The Deer Lick Group & Stephan's Quintet in Pegasus The Deer Lick Group & Stephan's Quintet in Pegasus ©2015 Frederick Steiling
Target Information
Main Target Designations NGC7331/C30, NGC7317, NGC7318, NGC7319, NGC7320
RA Center 22h 36m 59.515s
DEC Center +34° 13' 55.01"
Rotation 90.755°
Additional Images
Published image Full resolution
Annotated image Pop up preview
Full resolution
Exposures
LRGB 460’/180'/185'/190'
L subframes 1200" @ 1x1
R/G/B subframes 600" @ 1x1
300" @ 2x2
Total Integration 16hrs 55min
Date(s) of acquisition 13Sep2015, 15Sep2015, 16Sep2015, 14Oct2015
Locations Whiteside, MO
Equipment
Imager SBIG STF-8300M
Telescope/Lens Orion 8" f/3.9 Astrograph
Mount Celestron CGEM
Guiding Apparatus OAG-8300
Guiding Camera QHY5L-II
Filter Wheel FW5-8300
Wide Filters Astronomik LRGB
Narrow Filters Astronomik 12nm Hα
Accessories
Coma Corrector Baader MPCC Mark III
Collimator Orion LaserMate
Focusing Bahtinov mask
Software
Acquisition Sequence Generator Pro
Guiding PHD2
Processing PixInsight 1.8

This image presentation was last processed on 2017Feb11
The original version can be found here.


In a double display of cosmic playfulness, here we see one of the busier galactic areas in our sky, complete with a psuedo-Milky-Way twin and an interacting 4-galaxy group with an impostor.

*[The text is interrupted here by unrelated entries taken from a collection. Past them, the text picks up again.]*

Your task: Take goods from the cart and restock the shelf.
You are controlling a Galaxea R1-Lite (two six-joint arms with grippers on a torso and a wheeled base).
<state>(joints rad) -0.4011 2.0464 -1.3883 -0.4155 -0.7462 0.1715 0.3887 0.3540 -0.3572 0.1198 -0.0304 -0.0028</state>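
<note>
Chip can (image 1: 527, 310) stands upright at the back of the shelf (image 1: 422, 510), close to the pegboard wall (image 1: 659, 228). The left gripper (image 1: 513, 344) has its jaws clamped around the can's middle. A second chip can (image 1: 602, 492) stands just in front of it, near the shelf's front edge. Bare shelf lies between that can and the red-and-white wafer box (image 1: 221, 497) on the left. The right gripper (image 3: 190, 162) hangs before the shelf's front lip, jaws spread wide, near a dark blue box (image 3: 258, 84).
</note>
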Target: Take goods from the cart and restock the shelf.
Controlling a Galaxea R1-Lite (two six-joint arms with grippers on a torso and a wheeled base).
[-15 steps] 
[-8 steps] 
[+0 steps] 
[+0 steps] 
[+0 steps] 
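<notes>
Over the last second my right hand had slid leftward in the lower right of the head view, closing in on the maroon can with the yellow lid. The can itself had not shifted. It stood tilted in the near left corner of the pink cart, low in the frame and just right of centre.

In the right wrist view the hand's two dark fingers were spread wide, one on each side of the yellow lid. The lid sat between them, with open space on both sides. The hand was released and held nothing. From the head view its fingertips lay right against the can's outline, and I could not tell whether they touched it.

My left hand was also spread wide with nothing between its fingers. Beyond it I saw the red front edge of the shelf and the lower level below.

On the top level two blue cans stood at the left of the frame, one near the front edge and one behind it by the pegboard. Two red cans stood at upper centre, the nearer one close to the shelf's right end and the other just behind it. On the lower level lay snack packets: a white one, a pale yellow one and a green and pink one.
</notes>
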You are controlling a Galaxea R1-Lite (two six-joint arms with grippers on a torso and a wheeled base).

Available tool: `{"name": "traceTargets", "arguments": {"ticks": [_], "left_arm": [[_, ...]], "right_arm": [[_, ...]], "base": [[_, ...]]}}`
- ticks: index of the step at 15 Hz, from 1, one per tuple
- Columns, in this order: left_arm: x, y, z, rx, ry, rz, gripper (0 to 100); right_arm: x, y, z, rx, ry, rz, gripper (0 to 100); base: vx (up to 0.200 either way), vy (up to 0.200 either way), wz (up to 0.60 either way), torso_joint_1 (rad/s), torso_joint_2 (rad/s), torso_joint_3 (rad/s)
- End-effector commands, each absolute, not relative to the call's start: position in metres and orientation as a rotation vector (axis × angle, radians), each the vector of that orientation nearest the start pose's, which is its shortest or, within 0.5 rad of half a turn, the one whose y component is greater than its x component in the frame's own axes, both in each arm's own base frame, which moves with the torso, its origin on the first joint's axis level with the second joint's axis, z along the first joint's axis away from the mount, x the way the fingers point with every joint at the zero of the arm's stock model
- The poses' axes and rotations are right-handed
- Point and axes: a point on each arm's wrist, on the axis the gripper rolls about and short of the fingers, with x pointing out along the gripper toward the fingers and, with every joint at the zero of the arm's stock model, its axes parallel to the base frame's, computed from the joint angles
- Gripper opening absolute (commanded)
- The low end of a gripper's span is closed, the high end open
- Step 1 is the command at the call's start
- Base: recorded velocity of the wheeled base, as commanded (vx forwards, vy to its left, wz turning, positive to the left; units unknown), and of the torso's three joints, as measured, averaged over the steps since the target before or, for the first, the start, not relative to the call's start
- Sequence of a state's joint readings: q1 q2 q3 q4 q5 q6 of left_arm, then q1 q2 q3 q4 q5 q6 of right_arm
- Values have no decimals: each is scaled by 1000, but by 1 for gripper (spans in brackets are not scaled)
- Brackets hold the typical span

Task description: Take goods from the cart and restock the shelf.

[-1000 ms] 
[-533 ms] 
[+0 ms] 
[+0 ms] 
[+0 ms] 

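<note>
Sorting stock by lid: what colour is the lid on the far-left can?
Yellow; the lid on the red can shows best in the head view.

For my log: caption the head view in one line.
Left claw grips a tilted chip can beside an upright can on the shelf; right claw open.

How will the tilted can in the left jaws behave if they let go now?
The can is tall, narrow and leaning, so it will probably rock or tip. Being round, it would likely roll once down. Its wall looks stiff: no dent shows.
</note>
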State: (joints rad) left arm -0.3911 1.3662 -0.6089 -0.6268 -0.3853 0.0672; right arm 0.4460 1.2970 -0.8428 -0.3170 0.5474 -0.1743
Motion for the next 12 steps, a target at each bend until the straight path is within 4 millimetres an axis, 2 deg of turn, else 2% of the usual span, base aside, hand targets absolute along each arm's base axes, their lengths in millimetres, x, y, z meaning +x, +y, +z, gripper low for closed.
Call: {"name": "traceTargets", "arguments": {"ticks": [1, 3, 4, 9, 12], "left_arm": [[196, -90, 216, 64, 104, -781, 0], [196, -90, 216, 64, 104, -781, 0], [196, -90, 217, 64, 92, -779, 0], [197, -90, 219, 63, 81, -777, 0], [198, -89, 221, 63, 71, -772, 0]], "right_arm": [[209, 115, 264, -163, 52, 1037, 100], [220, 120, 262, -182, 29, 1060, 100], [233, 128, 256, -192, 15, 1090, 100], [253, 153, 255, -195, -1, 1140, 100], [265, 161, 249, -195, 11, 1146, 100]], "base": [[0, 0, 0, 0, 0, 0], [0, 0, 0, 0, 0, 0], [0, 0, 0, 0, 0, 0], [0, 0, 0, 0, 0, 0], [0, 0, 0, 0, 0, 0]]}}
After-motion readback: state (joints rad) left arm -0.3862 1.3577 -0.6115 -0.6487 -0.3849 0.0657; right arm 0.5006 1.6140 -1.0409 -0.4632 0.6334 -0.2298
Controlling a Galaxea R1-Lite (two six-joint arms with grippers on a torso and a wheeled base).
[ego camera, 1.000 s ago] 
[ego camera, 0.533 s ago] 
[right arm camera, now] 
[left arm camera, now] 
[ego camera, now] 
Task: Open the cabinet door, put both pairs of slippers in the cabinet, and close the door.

On the right of the frame, the dominant NGC7331 shows its spiral form splendidly at a distance from us of about 45 million light years.  The frisbee-like inclination of the disc graces us with a deep look at one of the competing forms to which some liken our own Milky Way.  The main galaxy of the "Deer Lick" group, NGC7331 appears to show a humorous spattering of galactic "fleas" hopping off of it.  These spiral creatures are small only due to added distance, coming in at roughly 10 times the distance of their largest apparent neighbor, a staggering 400-500 million light years away.  Their flea-like appearance, however, has no correlation to the animal-based name of the group, but rather draws its brand from the location amateur astronomer Tomm Lorenzin experienced a magnificent view of it, the Deer Lick Gap in North Carolina.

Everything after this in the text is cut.